And I think it is an unhealthy attitude, on a psychological level, to worry about how strangers use certain images.
I think this is kind of a meaningless point. Average people are going to care whether or not people use images of their dead children or loved ones for dark humor or are generally callous or sadistic about what's happened to them. I guess it makes sense if the implication is that people can choose to not have a negative emotional response to the cruelties of others but they can't (they might have some indirect control over it, to some degree, but emotional states being involuntary is why MAPs can't simply choose to be attracted to or prefer legal adults. Perspective makes a big difference but realistically not everyone is going to adopt the most helpful view or coping mechanism and some people are naturally more sensitive by temperament. Much of what I assume you take issue with, in terms of discrimination against MAPs, is rooted in the need for validation that I have in mind, it would survive even the legalization of AMSC which is why a 40-year-old dating a consenting 16-18-year old would probably be social suicide even though no one's physically stopping him/her from doing so, there might not even be any 'material' consequences to it at all).
For me, shame largely derives from the context a person is in; someone who is in a context where being naked is considered normal will feel less shame about exposing parts of their body, and might even feel shame about being too heavily clothed.
Shame also comes from standing out from others, that is, from moving away from what is perceived in that situation as the default position.
I don't see the relevance. I also think you might be logic-ing (i.e. predicting that so and so will have this emotional response in practice because in theory...) depending on where exactly you want to go with this. Shame is a negative emotional response to one's social image (e.g. a man won't feel shame if he's picking his nose, but when people find out that he picks his nose their realization will bother him, it's not the act itself that he feels guilty about and the realization of that act is just a simulation of that act; it's the perception that other people have of him because of that act, it not validating the desirable image that he wants to have of himself). I don't want to appoint myself the authority on 'shame' but I can speak definitively about what I'm using the word to describe.
I’m not convinced; to me, policies exist only to keep society itself standing. It matters little whether such laws do good or harm—the point is that they must prevent disorder severe enough to cause society to collapse in on itself. That is where all laws come from: is incest a crime? Because it is seen as wrong, because there is no desire for people to take to the streets, since incest is viewed as something negative by too many people—not because it is thought to actually cause harm. That element may exist, but it is instrumental; it works only because convincing the population that something is harmful can be a destabilizing factor that may lead to unrest and various forms of revolt.

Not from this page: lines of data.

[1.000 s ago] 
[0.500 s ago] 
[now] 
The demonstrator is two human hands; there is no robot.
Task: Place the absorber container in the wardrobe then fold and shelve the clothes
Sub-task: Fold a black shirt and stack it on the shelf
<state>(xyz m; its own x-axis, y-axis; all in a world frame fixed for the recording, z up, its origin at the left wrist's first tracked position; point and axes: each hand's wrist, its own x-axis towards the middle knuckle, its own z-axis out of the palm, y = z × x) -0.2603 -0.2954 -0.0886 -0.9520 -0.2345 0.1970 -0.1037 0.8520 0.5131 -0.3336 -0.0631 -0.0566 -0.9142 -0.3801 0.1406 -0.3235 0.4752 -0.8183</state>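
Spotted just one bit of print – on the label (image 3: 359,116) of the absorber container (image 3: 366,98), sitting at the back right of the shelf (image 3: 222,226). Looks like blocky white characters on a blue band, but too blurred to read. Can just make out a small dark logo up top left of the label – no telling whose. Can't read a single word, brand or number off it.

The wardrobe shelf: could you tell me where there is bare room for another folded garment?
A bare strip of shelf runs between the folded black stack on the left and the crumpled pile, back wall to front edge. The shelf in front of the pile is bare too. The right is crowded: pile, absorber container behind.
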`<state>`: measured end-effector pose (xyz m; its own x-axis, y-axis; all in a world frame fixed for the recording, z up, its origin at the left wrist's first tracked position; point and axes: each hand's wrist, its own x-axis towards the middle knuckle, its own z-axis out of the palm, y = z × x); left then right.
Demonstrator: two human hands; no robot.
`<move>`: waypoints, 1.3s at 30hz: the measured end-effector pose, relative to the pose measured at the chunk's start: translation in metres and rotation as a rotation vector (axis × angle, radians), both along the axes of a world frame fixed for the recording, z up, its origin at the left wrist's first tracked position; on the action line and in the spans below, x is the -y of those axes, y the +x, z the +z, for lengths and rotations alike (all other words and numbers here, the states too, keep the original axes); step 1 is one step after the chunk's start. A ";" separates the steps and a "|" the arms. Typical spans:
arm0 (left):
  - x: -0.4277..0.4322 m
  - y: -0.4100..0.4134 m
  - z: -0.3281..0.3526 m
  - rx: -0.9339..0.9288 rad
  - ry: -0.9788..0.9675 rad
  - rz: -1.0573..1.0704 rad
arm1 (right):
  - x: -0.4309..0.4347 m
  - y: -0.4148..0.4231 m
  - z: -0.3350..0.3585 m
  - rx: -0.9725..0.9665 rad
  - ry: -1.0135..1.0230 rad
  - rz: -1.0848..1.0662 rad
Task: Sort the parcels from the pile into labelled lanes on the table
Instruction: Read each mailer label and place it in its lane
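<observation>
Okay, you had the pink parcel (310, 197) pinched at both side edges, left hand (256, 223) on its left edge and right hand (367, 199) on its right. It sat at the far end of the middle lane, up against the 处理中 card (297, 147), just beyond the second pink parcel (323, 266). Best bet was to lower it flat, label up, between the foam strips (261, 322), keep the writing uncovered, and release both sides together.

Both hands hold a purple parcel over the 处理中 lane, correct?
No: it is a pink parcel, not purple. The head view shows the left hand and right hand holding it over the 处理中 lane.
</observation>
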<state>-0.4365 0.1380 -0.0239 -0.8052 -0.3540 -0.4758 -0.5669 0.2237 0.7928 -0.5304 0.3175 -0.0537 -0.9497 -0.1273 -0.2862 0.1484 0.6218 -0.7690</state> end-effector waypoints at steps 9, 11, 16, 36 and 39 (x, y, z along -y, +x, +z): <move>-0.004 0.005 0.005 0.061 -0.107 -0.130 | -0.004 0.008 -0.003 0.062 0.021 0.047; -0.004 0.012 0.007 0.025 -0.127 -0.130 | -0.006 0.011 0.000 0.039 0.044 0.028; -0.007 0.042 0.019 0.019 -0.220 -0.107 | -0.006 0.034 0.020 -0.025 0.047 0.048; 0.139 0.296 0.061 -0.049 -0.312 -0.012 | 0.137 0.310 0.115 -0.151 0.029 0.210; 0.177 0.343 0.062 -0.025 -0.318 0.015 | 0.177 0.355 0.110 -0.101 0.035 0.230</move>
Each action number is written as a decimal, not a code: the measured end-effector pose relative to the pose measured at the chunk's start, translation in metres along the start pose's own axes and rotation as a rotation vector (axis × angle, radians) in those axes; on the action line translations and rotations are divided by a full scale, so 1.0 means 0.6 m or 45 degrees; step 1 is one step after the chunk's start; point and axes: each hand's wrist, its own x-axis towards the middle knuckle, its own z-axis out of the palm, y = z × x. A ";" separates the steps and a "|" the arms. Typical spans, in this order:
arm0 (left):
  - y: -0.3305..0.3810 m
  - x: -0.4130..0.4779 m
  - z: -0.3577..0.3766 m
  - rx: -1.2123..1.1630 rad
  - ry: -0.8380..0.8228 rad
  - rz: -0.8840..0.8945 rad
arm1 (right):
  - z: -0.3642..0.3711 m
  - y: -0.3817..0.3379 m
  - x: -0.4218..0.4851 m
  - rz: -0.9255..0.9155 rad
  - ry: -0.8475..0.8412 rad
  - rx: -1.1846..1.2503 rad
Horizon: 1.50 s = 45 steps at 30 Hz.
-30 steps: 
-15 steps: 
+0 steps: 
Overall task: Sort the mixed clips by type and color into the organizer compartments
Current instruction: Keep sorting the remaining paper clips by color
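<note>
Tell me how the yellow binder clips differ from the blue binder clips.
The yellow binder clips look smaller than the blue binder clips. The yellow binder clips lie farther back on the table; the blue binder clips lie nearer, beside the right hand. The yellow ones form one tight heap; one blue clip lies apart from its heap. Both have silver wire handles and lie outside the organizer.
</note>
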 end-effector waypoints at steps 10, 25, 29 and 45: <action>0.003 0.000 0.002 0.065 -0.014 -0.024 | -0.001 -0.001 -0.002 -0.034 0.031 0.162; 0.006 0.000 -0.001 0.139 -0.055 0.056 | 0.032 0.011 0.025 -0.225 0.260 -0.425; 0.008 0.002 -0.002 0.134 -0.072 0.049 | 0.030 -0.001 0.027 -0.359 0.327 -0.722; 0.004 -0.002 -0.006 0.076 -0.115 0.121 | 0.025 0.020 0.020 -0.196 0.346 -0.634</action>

And all of society has been built on this, scandal after scandal, social pressure after social pressure, and for its own survival the state keeps churning out laws to placate the population, organizations, and companies. So it simply adapts to interests, because it can survive only in this way.
Societal collapse is seen as undesirable, whether one opposes it for purely selfish or altruistic reasons. There is no 'logical' reason to oppose it. In any event, you can't convince me to support or oppose any given policy without making an appeal to value, namely happiness/suffering, so at least some of us want governments to do good and minimize some harm.
For the central part, I’m closer to a nihilistic position, so I really can’t fit myself into the discussion. I don’t believe it’s necessary to give meaning to reality, since I think people subjectively invent it, and what we should be concerned with is making those subjectivities as limited as possible to the individual, allowing all these subjectivities to coexist. So I have an approach in which the context people have to live in should be as free and permissive as possible.
My basic worldview can probably be summed up in a sentence and after that, I'm going into detail (in terms of arguments and applications) or we're just going back and forth. I will say that without an objective standard you can't legitimately critique the beliefs and values you disagree with which, realistically, people want to do, they're not just expressing personal preferences to the contrary. I don't think nihilists/relativists really appreciate in a meaningful way what their position consistently implies. Even pointing out the internal inconsistency of a position is meaningless because consistency per se has no inherent value (the view that consistency is inherently good would be self-refuting since it implies viewing the same thing as good or bad depending on whether or not one is acting consistently) and if you reject the concept of inherent value you are necessarily acting inconsistently (in treating things that you claim to be neutral as good or bad).
There are people who, under those conditions, would want to commit suicide, and people who, under those same conditions, would not. Do you kill a person who is suffering, or not? Do you kill them against their will? Or do you not kill them even though they want to die?
Is this a general point about my position? I have 'no idea' what real-world policy should be in regards to suicide (as in I will never claim to know what the best choice to make in any given scenario should be, I lean toward putting people on maybe a year-long waiting list and if they are still dissatisfied with their lives, allowing them the option of a painless, convenient physician-assisted, or approved, method of suicide. If we're talking about physical pain from certain terminal or even just life-long medical conditions that's another matter; I feel there's more urgency when it comes to allowing them an escape if there's no practical hope that they could one day have a life worth living). What I am settled on is that nothing other than happiness gives life value.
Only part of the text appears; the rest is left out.